Matthew Garrett ([personal profile] mjg59) wrote 2017-02-28 06:04 am (UTC)

Behaviour in the past that doesn't represent who you are now is something that shouldn't count against you, but you do need people to trust that it no longer represents you. I don't think anyone would assume that the behaviour of a 12 year old should count against them years later, whereas making a series of racist statements when you're older is likely to be considered a warning sign unless you've apologised and made it clear that you think that behaviour was wrong on your part.

So I think you're constructing a straw man scenario. Someone calling you racist doesn't make you a racist. Someone telling other people that you're racist doesn't make you a racist. It's your own behaviour that people should be looking at and making judgements about, and if they're relying on a third party's report of your behaviour then they should also be paying attention to your explanation of it and coming to an informed decision.

I'm not going to deny that some people may end up being accused inappropriately, and in some cases an unfortunate series of events may result in that being the general perception of them afterwards.

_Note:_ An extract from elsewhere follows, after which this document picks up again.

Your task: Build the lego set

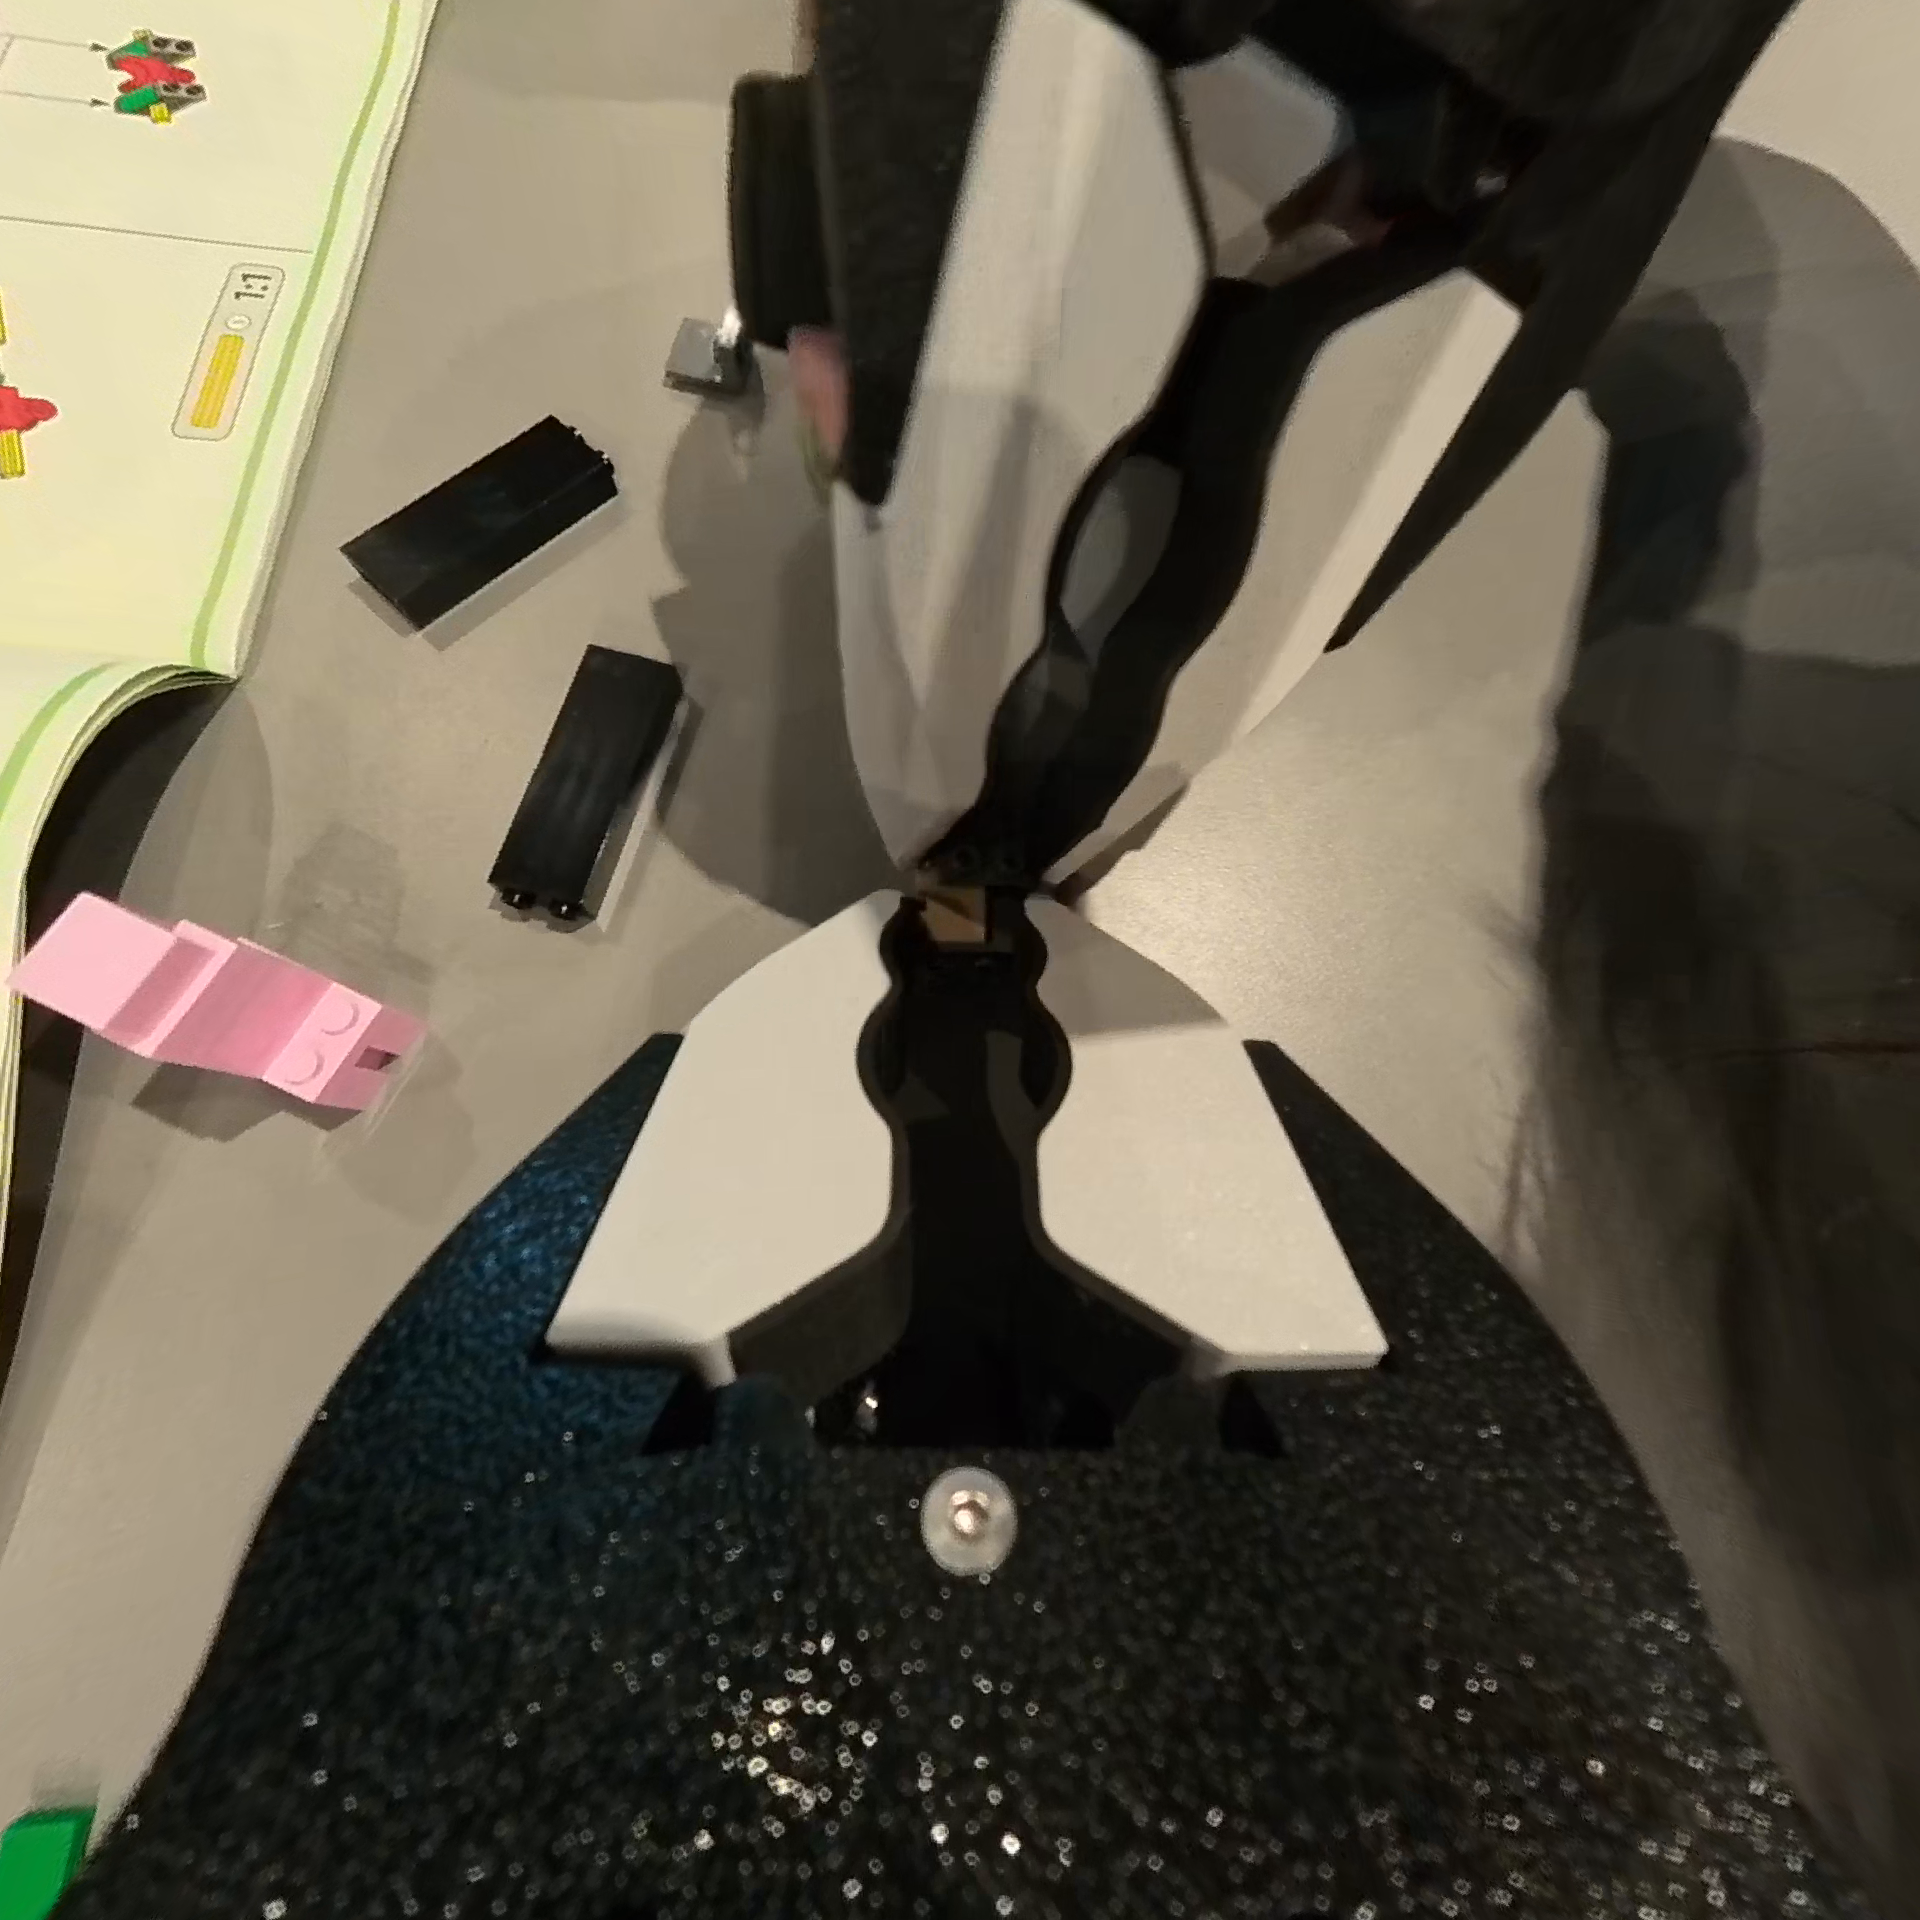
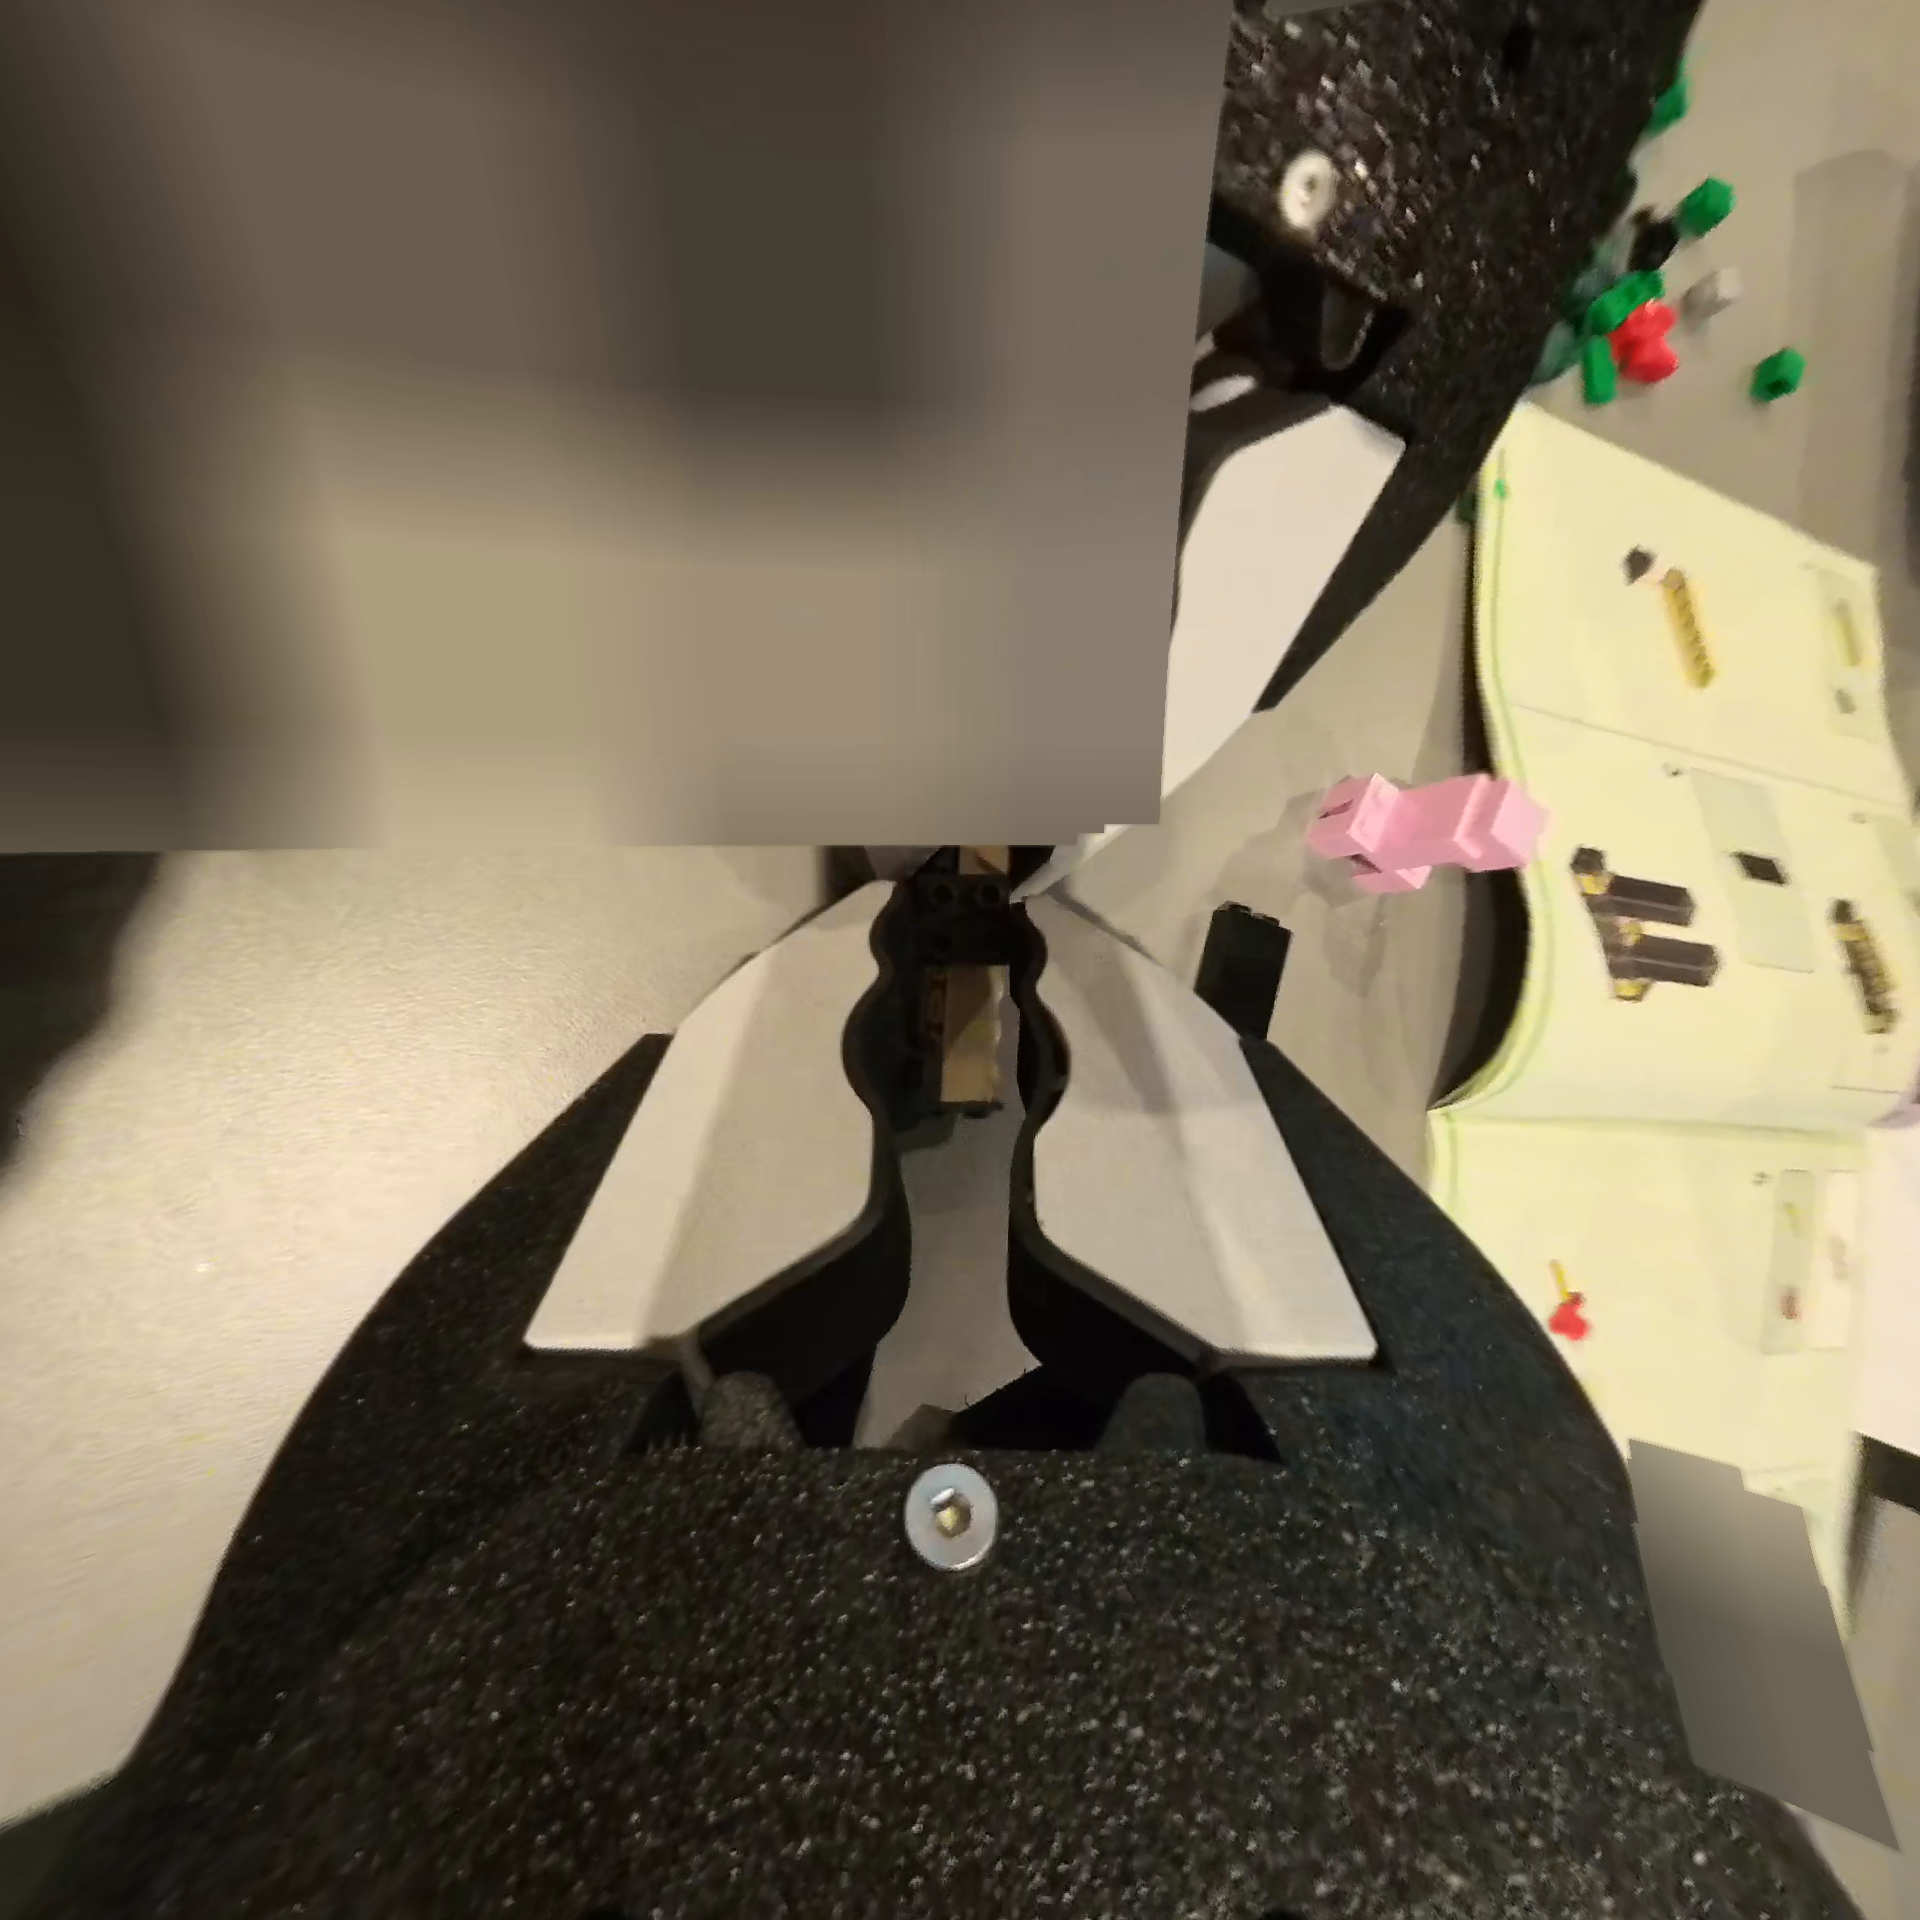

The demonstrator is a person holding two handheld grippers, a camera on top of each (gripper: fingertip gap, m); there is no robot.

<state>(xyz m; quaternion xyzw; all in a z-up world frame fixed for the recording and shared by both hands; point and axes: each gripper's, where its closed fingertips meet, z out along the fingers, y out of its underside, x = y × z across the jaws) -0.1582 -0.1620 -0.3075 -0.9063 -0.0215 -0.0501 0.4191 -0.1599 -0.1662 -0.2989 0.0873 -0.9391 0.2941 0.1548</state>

The possibility of being wrong should always be taken into consideration in these scenarios, and everything possible done to reduce any harm that occurs. But the only way to entirely avoid that is to never call someone a racist unless they openly admit it, and that ends up extending to never claiming that someone assaulted you unless they openly admit it and beyond.

If it's socially unacceptable to say that someone engages in bad behaviour, people will find it easier to engage in bad behaviour. That's inevitable. So yeah, we can do more to protect people against false accusations of racism or assault, but in the process we make it easier for people to be racist or assault people. If someone is falsely accused, much of that damage can be undone. If someone is assaulted, that's much less true.

In any case, there's absolutely zero way I can guarantee that you'll be safe from misinterpretation. Communication is complicated and mistakes are made. What I can say is that if you are misinterpreted you should be given a fair opportunity to explain what happened, and people should be inclined to believe you if this isn't a pattern of behaviour on your part.

(It's not like you're special in this respect - there's absolutely nothing stopping anybody misinterpreting my behaviour as racism and talking about it publicly. I'm a notable figure in the community, and I'd understand if they didn't feel comfortable raising it with me directly because I'm potentially in a position to compromise their position in the community as a result. If I'm not able to provide a convincing explanation of why the accusation is wrong, people should hold a lower opinion of me as a result, and that would compromise my professional and social life. But it's not something I worry about, because it's something that's out of my control as long as I don't actually engage in racist behaviour.)